According to Stahrr, taking the face-off or draw takes a lot of skill and, because of this, there are often face-off or draw specialists. Their jump is to take the draw, possibly help their team gain possession of the ball and then they get off the field as fast as possible. That’s why you’ll see one player come on for the face-off and then immediately sprint to the sidelines.
Syracuse’s Katelyn Mashewske recently earned national and conference honors for excelling in this position. Mashewske recorded back-to-back career games in the circle, winning a high of 12 faceoffs and then beating her own record with 13 three days later. Both performances propelled Syracuse to victories in a two-game series against Notre Dame.
Checking vs. Non-Checking
At the core, men’s and women’s lacrosse are similar games. One big distinction is that checking is allowed in the men’s game but is punishable by penalty in women’s lacrosse. Part of that could have to do with the history of the game, which was created by Native Americans.
“Originally, lacrosse was just played by men. The games were huge and played by hundreds of people,” said Stahrr. “The objective of both games is the exact same, except the men’s game is more aggressive. I think the women’s game was created with respect to the tradition of lacrosse and how Native Americans engage with the game.”
Hitting and aggressive play aren’t discouraged in the men’s game, but those actions are closely monitored. This seemingly violent style of play is why the men wear more protective equipment than the women.
In women’s lacrosse, body checks and stick checks to the player themselves are illegal. Because of this, usually the only players on the field with a helmet are the goalies. Field players can choose to wear additional protection, like Syracuse defenseman Kerry Defliese, who elects to wear a helmet during games.
Both games do allow stick checking, which just means that stick-to-stick contact with the purpose of knocking out the ball or interrupting a play are allowed.
Rules specific to the women’s game
Because the women wear less protective equipment, there are additional rules in place to protect the players from the ball, which is made of solid rubber. Lacrosse moves quickly, so catching these calls will be tough, but at least you’ll know why the referee blew the whistle.
There is a half-circle painted in front of the goal crease call the 8-meter. This marks the space where certain fouls that occur near the goal can be called to ensure the safety of the game. If a defender commits a foul in this space – referred to as a shooting space violation – the opposing team gets a free-position shot.
Similar to a penalty kick in soccer, the free position shot gives the team that was fouled an opportunity to set up a shot on goal. The player lines up on the 8-meter line and, when the whistle blows, they can either take the shot or pass it off to another player.

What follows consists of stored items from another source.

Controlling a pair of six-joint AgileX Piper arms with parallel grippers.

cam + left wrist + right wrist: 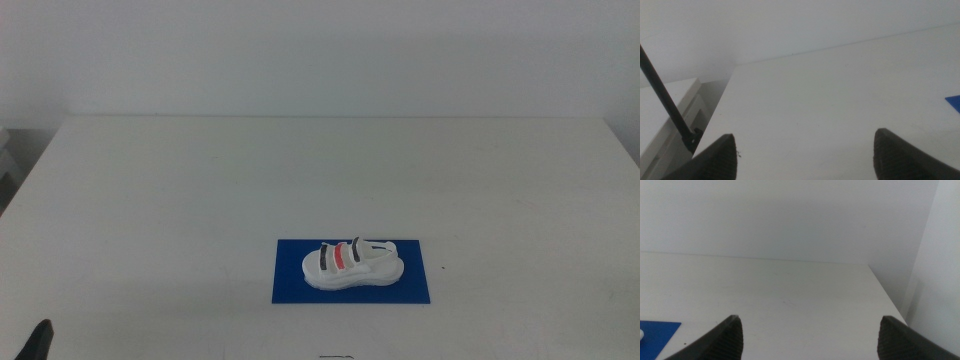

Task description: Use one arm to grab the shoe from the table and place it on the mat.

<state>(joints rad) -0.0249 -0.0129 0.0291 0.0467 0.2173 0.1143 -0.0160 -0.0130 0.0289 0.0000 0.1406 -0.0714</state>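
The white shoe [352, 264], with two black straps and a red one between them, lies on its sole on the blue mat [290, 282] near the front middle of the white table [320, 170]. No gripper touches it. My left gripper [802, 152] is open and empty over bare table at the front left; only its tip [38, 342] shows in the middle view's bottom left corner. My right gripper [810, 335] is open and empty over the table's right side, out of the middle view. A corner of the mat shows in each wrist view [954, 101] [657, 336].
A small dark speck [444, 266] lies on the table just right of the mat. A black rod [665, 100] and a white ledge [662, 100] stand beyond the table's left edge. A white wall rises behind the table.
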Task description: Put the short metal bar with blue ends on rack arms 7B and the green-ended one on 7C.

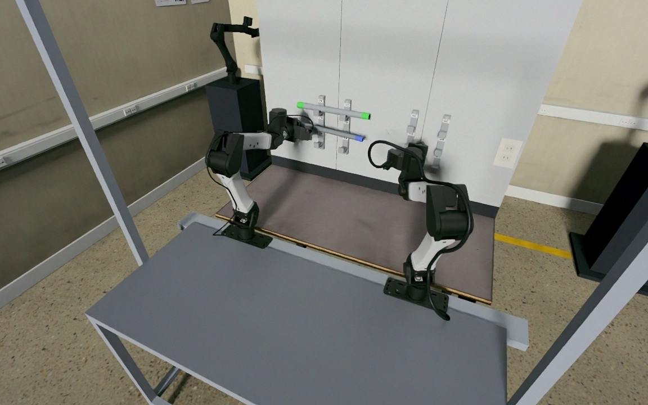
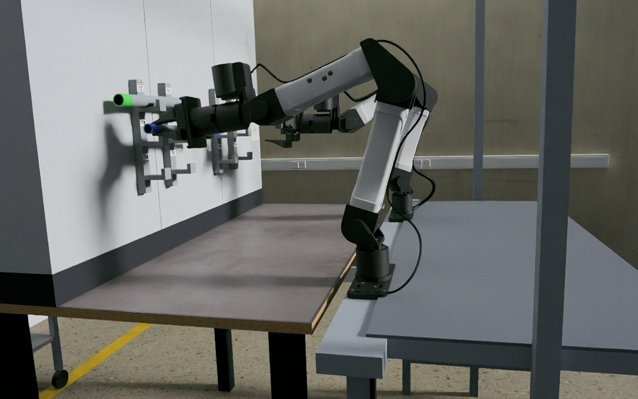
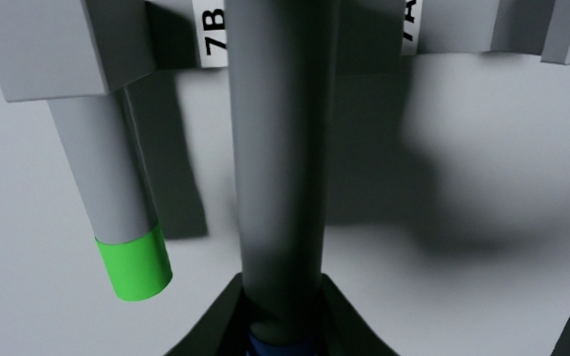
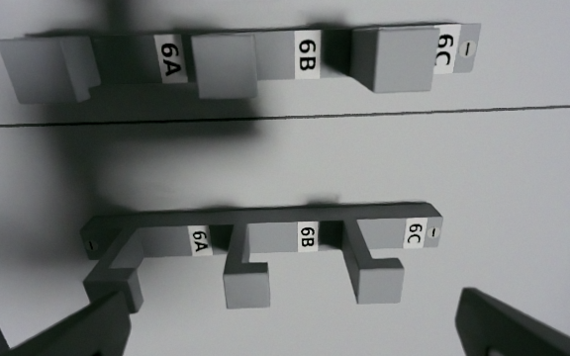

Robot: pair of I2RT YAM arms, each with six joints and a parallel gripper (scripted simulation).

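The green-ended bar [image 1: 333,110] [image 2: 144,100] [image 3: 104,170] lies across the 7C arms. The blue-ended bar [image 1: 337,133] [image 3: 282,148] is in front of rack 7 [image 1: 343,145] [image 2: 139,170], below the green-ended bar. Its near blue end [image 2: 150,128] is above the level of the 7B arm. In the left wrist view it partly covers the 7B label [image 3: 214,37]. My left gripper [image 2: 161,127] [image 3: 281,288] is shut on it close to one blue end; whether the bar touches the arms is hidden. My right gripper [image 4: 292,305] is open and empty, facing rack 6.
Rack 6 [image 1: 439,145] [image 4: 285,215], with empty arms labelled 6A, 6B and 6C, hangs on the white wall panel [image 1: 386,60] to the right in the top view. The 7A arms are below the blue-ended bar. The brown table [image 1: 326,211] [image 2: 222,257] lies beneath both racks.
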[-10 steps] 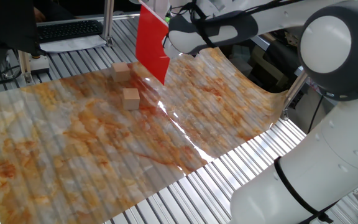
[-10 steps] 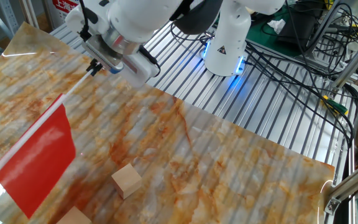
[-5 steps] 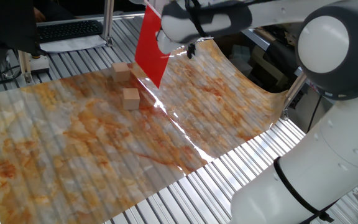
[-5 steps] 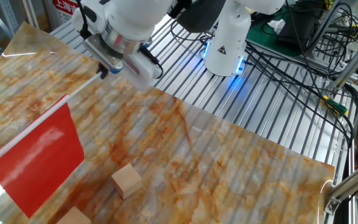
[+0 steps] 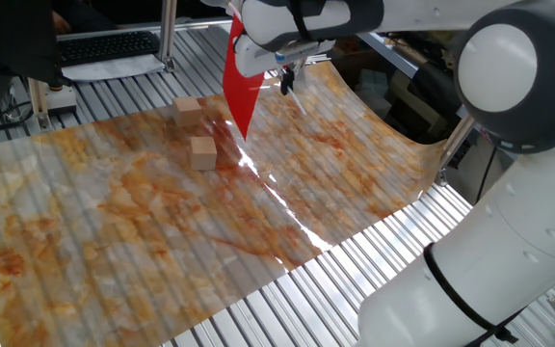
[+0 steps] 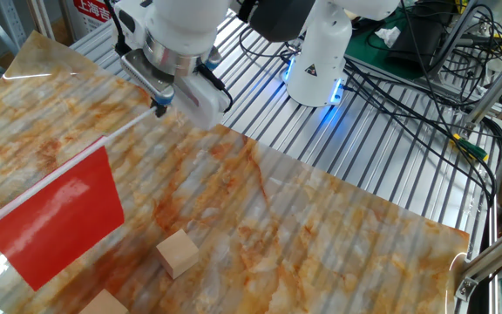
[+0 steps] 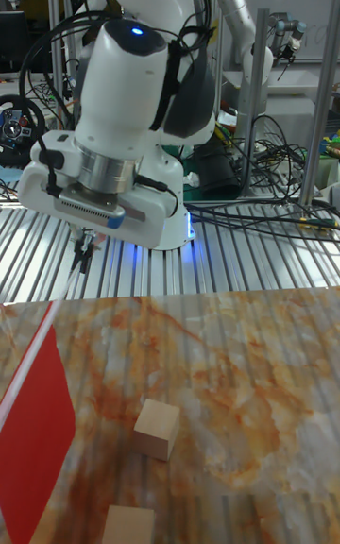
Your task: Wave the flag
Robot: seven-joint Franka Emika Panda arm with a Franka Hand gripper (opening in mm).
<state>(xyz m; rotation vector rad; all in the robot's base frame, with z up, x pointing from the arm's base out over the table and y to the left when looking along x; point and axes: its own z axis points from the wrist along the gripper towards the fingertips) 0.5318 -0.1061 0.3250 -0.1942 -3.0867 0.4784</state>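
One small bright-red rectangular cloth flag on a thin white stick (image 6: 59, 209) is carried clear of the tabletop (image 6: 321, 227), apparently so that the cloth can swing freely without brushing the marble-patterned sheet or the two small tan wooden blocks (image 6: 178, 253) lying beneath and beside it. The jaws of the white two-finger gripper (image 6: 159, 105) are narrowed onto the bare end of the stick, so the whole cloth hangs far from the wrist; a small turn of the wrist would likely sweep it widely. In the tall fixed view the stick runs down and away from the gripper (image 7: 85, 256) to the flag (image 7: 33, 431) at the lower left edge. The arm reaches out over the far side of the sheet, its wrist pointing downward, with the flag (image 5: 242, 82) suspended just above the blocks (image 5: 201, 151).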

A three-second violation can be called on defenders who stay in the middle of the 8-meters. This happens when a defender is not within a stick’s length of an opposing player for more than three seconds. It creates a dangerous situation for a woman to get hit by a shot and the 3-second rule also leads to a free position shot.
One final rule to know is that the goalie can score in men’s lacrosse but not in the women’s game. It may seem weird that there’s a rule explicitly saying this, but it seems made for a player like Syracuse’s Asa Goldstock. She frequently leaves the crease to play to ball up field, sometimes venturing past the 50-yard-line. There’s a good chance Goldstock would take it all the way if given the opportunity.
Lacrosse is a more complex sport than the basics listed above. But hopefully this can act as a springboard to a newfound interest in the game. Fans are now allowed back in the Dome after nearly a year, so why not try taking in a new sport?
“Find a team to follow,” said Stahrr. “I would tell anyone to follow Syracuse women or men, but there are other great programs out there too. Once you find a team you can be loyal to, then it’s easy to continually watch games.”